* **TO DO**
Determine how many of the lines below include "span", then respond with that number and no other text.

* **COLLECTED DATA**
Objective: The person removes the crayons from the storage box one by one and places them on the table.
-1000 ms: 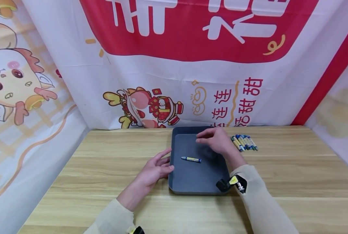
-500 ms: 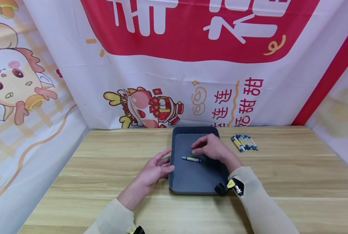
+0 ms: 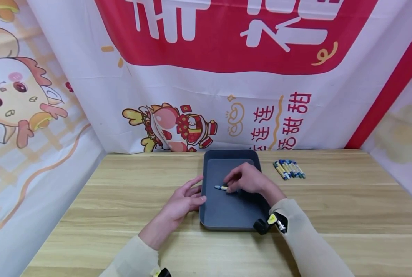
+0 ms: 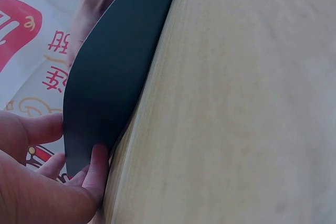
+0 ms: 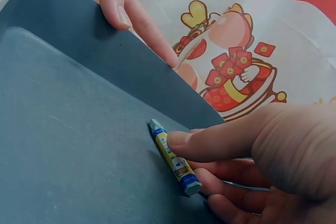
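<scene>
A crayon [image 5: 178, 164] with a pale grey-blue tip and a yellow and blue wrapper lies in a dark grey tray [image 3: 226, 221]. My right hand [image 3: 247, 179] reaches into the tray and pinches it. In the right wrist view the thumb lies over the wrapper, with curled fingers on its other side. The head view shows only the crayon's tip end beside the thumb. At the tray's left wall, my left hand [image 3: 183, 198] grips the rim. Its thumb hooks over the edge while other fingers touch the outer wall [image 4: 113, 72].
Several crayons [image 3: 289, 169] lie side by side on the wooden table [image 3: 140, 177], right of the tray near its back edge. A printed red and white cloth [image 3: 192, 88] hangs directly behind the table. More cloth hangs on both sides.
My right hand has come from the tray's far right part toward me, down to the crayon, and now covers most of it. The left hand and the tray stay where they were.
</scene>
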A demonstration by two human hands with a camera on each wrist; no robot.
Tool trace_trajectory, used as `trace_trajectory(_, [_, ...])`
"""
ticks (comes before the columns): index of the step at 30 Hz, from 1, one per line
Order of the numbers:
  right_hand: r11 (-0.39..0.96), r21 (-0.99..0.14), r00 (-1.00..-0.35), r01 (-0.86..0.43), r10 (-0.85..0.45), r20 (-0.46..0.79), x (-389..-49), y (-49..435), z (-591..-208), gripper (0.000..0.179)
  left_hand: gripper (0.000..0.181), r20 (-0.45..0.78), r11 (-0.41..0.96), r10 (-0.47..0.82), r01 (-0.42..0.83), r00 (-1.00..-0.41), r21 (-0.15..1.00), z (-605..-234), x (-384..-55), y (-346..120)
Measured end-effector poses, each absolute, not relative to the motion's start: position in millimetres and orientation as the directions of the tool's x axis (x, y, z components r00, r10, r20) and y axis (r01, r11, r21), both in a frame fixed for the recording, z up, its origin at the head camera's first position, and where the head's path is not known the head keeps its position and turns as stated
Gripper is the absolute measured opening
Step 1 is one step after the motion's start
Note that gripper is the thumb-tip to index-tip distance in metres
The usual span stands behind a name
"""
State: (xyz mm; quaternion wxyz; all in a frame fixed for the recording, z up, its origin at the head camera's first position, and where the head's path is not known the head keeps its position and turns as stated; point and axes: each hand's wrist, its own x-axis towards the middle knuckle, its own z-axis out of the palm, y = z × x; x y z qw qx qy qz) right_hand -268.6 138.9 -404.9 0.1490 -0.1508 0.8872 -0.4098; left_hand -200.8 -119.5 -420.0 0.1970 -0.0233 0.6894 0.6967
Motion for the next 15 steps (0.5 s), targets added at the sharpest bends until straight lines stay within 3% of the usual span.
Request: trace_trajectory(15, [0.666,-0.721,-0.894,-0.19,-0.42,-0.153,-267.9,136.2,-404.1,0.012,0.068,-0.312,0.025,0.232,-0.315,-0.921,0.949,-422.7,-202.5,-119.8])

* **TASK OUTPUT**
2